Participants were randomly assigned to FMT by capsule or by colonoscopy at a 1:1 ratio.
The primary outcome was the proportion of patients without RCDI 12 weeks after FMT. Secondary outcomes included (1) serious and minor adverse events, (2) changes in quality of life by the 36-Item Short Form Survey on a scale of 0 (worst possible quality of life) to 100 (best quality of life), and (3) patient perception on a scale of 1 (not at all unpleasant) to 10 (extremely unpleasant) and satisfaction on a scale of 1 (best) to 10 (worst).
Among 116 patients randomized (mean [SD] age, 58 [19] years; 79 women [68%]), 105 (91%) completed the trial, with 57 patients randomized to the capsule group and 59 to the colonoscopy group. In per-protocol analysis, prevention of RCDI after a single treatment was achieved in 96.2% in both the capsule group (51/53) and the colonoscopy group (50/52) (difference, 0%; 1-sided 95% CI, -6.1% to infinity; P < .001), meeting the criterion for noninferiority. One patient in each group died of underlying cardiopulmonary illness unrelated to FMT. Rates of minor adverse events were 5.4% for the capsule group vs 12.5% for the colonoscopy group. There was no significant between-group difference in improvement in quality of life. A significantly greater proportion of participants receiving capsules rated their experience as "not at all unpleasant" (66% vs 44%; difference, 22% [95% CI, 3%-40%]; P = .01).
Among adults with RCDI, FMT via oral capsules was not inferior to delivery by colonoscopy for preventing recurrent infection over 12 weeks. Treatment with oral capsules may be an effective approach to treating RCDI.
clinicaltrials.gov Identifier: NCT02254811.

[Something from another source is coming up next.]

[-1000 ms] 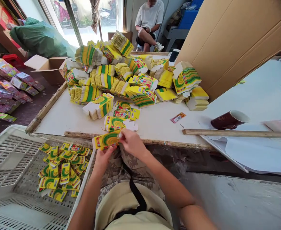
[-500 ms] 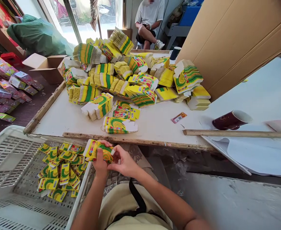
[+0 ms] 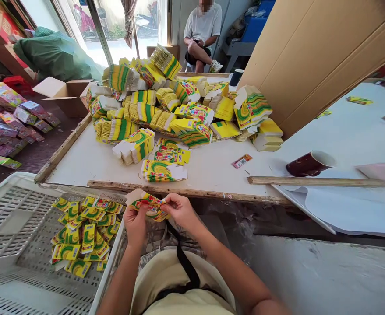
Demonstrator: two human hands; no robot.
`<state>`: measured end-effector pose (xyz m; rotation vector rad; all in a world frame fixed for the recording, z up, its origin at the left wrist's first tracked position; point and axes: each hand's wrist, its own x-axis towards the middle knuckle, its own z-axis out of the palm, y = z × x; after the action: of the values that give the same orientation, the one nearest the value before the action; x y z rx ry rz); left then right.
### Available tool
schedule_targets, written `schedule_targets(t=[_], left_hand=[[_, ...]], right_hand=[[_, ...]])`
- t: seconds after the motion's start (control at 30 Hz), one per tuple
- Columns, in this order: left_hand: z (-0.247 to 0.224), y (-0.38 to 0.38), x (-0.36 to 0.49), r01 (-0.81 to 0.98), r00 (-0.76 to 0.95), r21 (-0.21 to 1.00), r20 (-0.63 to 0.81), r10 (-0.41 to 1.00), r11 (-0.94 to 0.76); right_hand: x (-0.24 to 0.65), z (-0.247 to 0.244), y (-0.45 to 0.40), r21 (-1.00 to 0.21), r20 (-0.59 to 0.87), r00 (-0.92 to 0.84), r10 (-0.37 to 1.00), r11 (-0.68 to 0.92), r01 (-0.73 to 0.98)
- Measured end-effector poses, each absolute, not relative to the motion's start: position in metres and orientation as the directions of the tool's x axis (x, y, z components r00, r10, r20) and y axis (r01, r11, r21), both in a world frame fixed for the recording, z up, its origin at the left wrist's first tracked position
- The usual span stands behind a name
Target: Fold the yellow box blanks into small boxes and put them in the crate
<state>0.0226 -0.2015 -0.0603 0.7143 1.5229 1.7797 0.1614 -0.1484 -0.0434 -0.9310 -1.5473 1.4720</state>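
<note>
My left hand [image 3: 136,223] grips the left part of a yellow and green printed carton [image 3: 149,204], thumb on its face. My right hand [image 3: 181,211] pinches the carton's right end. The carton is above my lap, just in front of the table's wooden edge. To the left, a white plastic crate [image 3: 24,227] holds a pile of small yellow-green boxes [image 3: 89,238]. Beyond my hands, a short stack of flat cartons [image 3: 159,170] lies on the white table [image 3: 212,175], beside a white-ended bundle [image 3: 135,144].
A large heap of bundled cartons [image 3: 146,105] covers the table's back. A small pink packet [image 3: 241,160], a dark red mug [image 3: 309,163] and a wooden strip [image 3: 310,181] lie right. Tall cardboard [image 3: 297,57] stands behind them. A seated person [image 3: 202,30] is at the back.
The carton has turned in my hands and now shows another printed face. My right hand has moved right and up to its far end. The view has shifted slightly.
</note>
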Motion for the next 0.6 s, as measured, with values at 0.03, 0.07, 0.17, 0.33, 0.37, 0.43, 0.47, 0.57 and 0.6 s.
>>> schedule_targets(t=[0.03,0.07,0.17,0.33,0.37,0.43,0.47,0.57,0.6], left_hand=[[-0.061,-0.202,0.020,-0.146,-0.616,0.986,-0.029,0.787,-0.078],[-0.060,-0.202,0.016,-0.146,-0.609,0.987,-0.035,0.793,-0.069],[-0.046,-0.206,-0.007,-0.150,-0.494,0.987,-0.022,0.869,-0.061],[-0.018,-0.215,-0.046,0.135,-0.108,0.991,-0.007,0.994,0.022],[-0.017,-0.216,-0.045,0.240,-0.015,0.969,-0.057,0.998,0.059],[-0.020,-0.218,-0.033,0.373,0.145,0.923,-0.158,0.977,0.094],[-0.024,-0.219,-0.025,0.390,0.185,0.915,-0.184,0.965,0.100],[-0.038,-0.223,-0.001,0.403,0.114,0.908,-0.173,0.978,0.114],[-0.041,-0.225,0.005,0.422,0.054,0.899,-0.154,0.987,0.117]], right_hand=[[0.164,-0.042,-0.148,-0.994,0.084,-0.419,0.904,0.103,0.022],[0.167,-0.041,-0.146,-0.989,0.104,-0.417,0.903,0.138,0.051],[0.179,-0.037,-0.139,-0.945,0.204,-0.405,0.891,0.287,0.155],[0.195,-0.024,-0.133,-0.580,0.435,-0.613,0.660,0.726,0.369],[0.195,-0.021,-0.135,-0.519,0.452,-0.668,0.592,0.783,0.343],[0.191,-0.017,-0.144,-0.455,0.480,-0.739,0.472,0.855,0.250],[0.189,-0.016,-0.148,-0.459,0.494,-0.744,0.450,0.862,0.217],[0.185,-0.016,-0.158,-0.658,0.500,-0.568,0.654,0.713,0.242],[0.184,-0.018,-0.160,-0.756,0.462,-0.460,0.758,0.608,0.242]])
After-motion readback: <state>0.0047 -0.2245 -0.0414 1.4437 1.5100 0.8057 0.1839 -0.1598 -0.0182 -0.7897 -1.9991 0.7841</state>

粪便微生物群移植(FMT)在预防艰难梭菌反复感染(RCDI)方面有效。然而,尚不清楚临床疗效是否因给药途径而异。
确定口服胶囊粪菌移植在疗效上是否不劣于结肠镜给药。
设计、地点和参与者:在加拿大艾伯塔省的3个学术中心进行的非劣效性、非盲、随机试验。2014年10月至2016年9月共纳入116例RCDI成年患者,随访至2016年12月。非劣效性界值为15%。
参与者按1:1的比例随机分配接受胶囊粪菌移植或结肠镜粪菌移植。
主要结局是粪菌移植后12周无RCDI的患者比例。次要结局包括:(1)严重和轻微不良事件;(2)通过36项简短问卷调查得出的生活质量变化,范围为0(最差生活质量)至100(最佳生活质量);(3)患者感受评分,范围为1(一点也不难受)至10(极其难受),以及满意度评分,范围为1(最佳)至10(最差)。
在116例随机分组的患者中(平均[标准差]年龄为58[19]岁;79例女性[68%]),105例(91%)完成试验,其中57例患者随机分配至胶囊组,59例至结肠镜组。在符合方案分析中,胶囊组(51/53)和结肠镜组(50/52)单次治疗后预防RCDI的比例均为96.2%(差异为0%;单侧95%置信区间为-6.1%至无穷大;P < .001),符合非劣效性标准。每组各有1例患者死于与粪菌移植无关的基础心肺疾病。胶囊组轻微不良事件发生率为5.4%,结肠镜组为12.5%。两组间生活质量改善情况无显著差异。接受胶囊治疗的参与者中,将其体验评为“一点也不难受”的比例显著更高(66%对44%;差异为22%[95%置信区间为3%-40%];P = .01)。
在患有RCDI的成年人中,口服胶囊粪菌移植在预防12周内反复感染方面不劣于结肠镜给药。口服胶囊治疗可能是治疗RCDI的一种有效方法。
clinicaltrials.gov标识符:NCT02254811。